*Work task*
Only the images are to be dropped; the records themselves must be repeated exactly.

*Entries shown*
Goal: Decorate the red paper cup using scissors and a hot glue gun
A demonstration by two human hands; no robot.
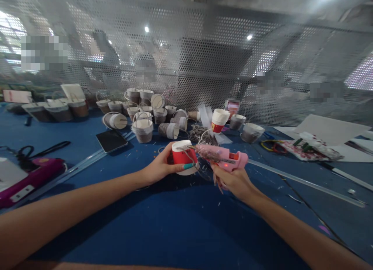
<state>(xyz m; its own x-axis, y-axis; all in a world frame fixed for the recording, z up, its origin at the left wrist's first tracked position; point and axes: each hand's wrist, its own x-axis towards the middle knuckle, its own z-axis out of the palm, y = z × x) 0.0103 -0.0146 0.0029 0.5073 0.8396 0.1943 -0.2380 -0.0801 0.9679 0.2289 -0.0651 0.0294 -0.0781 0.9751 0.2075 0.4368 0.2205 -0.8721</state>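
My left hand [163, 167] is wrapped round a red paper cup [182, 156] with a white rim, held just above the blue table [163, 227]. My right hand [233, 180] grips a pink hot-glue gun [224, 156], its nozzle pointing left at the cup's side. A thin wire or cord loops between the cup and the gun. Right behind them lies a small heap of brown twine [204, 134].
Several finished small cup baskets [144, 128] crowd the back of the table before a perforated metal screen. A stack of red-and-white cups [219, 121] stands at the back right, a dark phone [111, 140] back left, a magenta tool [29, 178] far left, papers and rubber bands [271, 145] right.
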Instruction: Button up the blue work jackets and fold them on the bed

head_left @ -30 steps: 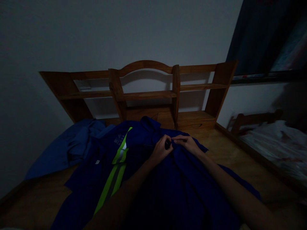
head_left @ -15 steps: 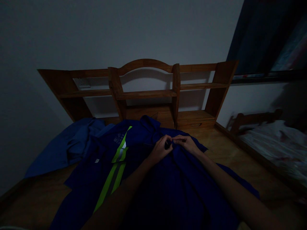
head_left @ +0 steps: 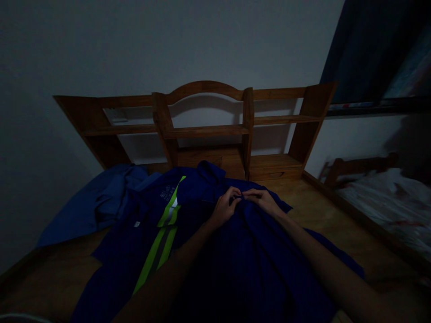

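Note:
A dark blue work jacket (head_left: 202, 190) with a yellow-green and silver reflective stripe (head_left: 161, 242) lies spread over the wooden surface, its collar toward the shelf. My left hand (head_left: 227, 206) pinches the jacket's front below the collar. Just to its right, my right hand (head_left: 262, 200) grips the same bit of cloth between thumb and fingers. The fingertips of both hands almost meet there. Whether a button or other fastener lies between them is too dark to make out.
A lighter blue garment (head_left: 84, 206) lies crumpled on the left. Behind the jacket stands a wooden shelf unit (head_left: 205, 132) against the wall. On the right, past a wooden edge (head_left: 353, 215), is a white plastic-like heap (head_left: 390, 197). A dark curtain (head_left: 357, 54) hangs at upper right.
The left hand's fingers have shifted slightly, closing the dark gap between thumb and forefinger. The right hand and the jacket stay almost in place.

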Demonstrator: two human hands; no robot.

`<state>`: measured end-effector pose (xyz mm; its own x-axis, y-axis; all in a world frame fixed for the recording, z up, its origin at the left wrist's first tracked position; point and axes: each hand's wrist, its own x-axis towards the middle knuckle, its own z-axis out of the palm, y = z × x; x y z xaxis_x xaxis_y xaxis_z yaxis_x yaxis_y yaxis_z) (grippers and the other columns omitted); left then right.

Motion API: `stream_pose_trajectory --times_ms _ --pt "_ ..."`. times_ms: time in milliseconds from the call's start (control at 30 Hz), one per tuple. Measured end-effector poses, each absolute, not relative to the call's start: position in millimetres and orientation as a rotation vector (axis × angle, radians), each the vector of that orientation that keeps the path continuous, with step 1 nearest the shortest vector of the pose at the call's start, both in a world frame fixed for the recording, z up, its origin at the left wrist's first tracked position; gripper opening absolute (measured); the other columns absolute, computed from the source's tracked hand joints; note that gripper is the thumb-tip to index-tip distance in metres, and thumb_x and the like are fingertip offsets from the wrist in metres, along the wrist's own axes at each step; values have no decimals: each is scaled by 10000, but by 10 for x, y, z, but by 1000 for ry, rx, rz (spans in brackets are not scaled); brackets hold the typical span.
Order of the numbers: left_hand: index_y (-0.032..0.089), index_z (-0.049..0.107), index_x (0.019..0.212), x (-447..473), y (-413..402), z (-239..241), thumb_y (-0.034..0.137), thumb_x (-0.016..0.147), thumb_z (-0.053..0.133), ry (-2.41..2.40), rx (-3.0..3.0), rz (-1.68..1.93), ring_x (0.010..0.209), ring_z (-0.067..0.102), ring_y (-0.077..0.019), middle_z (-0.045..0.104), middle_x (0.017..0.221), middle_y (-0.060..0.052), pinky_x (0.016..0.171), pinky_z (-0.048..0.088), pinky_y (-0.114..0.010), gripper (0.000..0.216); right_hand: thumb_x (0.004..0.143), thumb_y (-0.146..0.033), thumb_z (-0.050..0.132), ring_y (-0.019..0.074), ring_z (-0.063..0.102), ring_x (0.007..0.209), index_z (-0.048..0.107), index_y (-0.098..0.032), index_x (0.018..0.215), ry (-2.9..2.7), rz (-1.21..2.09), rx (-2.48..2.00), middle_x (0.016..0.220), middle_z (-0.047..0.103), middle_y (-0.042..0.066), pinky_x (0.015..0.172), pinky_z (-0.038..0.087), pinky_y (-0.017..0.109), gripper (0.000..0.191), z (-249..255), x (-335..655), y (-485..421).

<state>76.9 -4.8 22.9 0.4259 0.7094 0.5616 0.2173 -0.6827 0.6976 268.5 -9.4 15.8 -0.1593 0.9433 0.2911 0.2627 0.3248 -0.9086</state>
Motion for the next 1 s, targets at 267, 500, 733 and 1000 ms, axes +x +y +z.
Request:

*Response area*
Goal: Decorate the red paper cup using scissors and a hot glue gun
A demonstration by two human hands; no robot.
<state>(xyz m; its own x-axis, y-axis; all in a world frame fixed for the recording, z up, its origin at the left wrist's first tracked position; point and axes: each hand's wrist, its own x-axis towards the middle knuckle, its own z-axis out of the palm, y = z × x) 0.0103 -0.0146 0.0029 0.5073 0.8396 0.1943 -0.2380 -0.0801 0.9679 0.2289 -0.0651 0.0294 -0.0781 0.9751 0.2075 0.4368 0.2205 -0.8721</state>
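My left hand [163, 167] is wrapped round a red paper cup [182, 156] with a white rim, held just above the blue table [163, 227]. My right hand [233, 180] grips a pink hot-glue gun [224, 156], its nozzle pointing left at the cup's side. A thin wire or cord loops between the cup and the gun. Right behind them lies a small heap of brown twine [204, 134].
Several finished small cup baskets [144, 128] crowd the back of the table before a perforated metal screen. A stack of red-and-white cups [219, 121] stands at the back right, a dark phone [111, 140] back left, a magenta tool [29, 178] far left, papers and rubber bands [271, 145] right.
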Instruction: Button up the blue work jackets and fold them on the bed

head_left @ -30 steps: 
head_left @ -15 steps: 
head_left @ +0 steps: 

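Note:
A dark blue work jacket (head_left: 202, 190) with a yellow-green and silver reflective stripe (head_left: 161, 242) lies spread over the wooden surface, its collar toward the shelf. My left hand (head_left: 227, 206) pinches the jacket's front below the collar. Just to its right, my right hand (head_left: 262, 200) grips the same bit of cloth between thumb and fingers. The fingertips of both hands almost meet there. Whether a button or other fastener lies between them is too dark to make out.
A lighter blue garment (head_left: 84, 206) lies crumpled on the left. Behind the jacket stands a wooden shelf unit (head_left: 205, 132) against the wall. On the right, past a wooden edge (head_left: 353, 215), is a white plastic-like heap (head_left: 390, 197). A dark curtain (head_left: 357, 54) hangs at upper right.
The left hand's fingers have shifted slightly, closing the dark gap between thumb and forefinger. The right hand and the jacket stay almost in place.
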
Demonstrator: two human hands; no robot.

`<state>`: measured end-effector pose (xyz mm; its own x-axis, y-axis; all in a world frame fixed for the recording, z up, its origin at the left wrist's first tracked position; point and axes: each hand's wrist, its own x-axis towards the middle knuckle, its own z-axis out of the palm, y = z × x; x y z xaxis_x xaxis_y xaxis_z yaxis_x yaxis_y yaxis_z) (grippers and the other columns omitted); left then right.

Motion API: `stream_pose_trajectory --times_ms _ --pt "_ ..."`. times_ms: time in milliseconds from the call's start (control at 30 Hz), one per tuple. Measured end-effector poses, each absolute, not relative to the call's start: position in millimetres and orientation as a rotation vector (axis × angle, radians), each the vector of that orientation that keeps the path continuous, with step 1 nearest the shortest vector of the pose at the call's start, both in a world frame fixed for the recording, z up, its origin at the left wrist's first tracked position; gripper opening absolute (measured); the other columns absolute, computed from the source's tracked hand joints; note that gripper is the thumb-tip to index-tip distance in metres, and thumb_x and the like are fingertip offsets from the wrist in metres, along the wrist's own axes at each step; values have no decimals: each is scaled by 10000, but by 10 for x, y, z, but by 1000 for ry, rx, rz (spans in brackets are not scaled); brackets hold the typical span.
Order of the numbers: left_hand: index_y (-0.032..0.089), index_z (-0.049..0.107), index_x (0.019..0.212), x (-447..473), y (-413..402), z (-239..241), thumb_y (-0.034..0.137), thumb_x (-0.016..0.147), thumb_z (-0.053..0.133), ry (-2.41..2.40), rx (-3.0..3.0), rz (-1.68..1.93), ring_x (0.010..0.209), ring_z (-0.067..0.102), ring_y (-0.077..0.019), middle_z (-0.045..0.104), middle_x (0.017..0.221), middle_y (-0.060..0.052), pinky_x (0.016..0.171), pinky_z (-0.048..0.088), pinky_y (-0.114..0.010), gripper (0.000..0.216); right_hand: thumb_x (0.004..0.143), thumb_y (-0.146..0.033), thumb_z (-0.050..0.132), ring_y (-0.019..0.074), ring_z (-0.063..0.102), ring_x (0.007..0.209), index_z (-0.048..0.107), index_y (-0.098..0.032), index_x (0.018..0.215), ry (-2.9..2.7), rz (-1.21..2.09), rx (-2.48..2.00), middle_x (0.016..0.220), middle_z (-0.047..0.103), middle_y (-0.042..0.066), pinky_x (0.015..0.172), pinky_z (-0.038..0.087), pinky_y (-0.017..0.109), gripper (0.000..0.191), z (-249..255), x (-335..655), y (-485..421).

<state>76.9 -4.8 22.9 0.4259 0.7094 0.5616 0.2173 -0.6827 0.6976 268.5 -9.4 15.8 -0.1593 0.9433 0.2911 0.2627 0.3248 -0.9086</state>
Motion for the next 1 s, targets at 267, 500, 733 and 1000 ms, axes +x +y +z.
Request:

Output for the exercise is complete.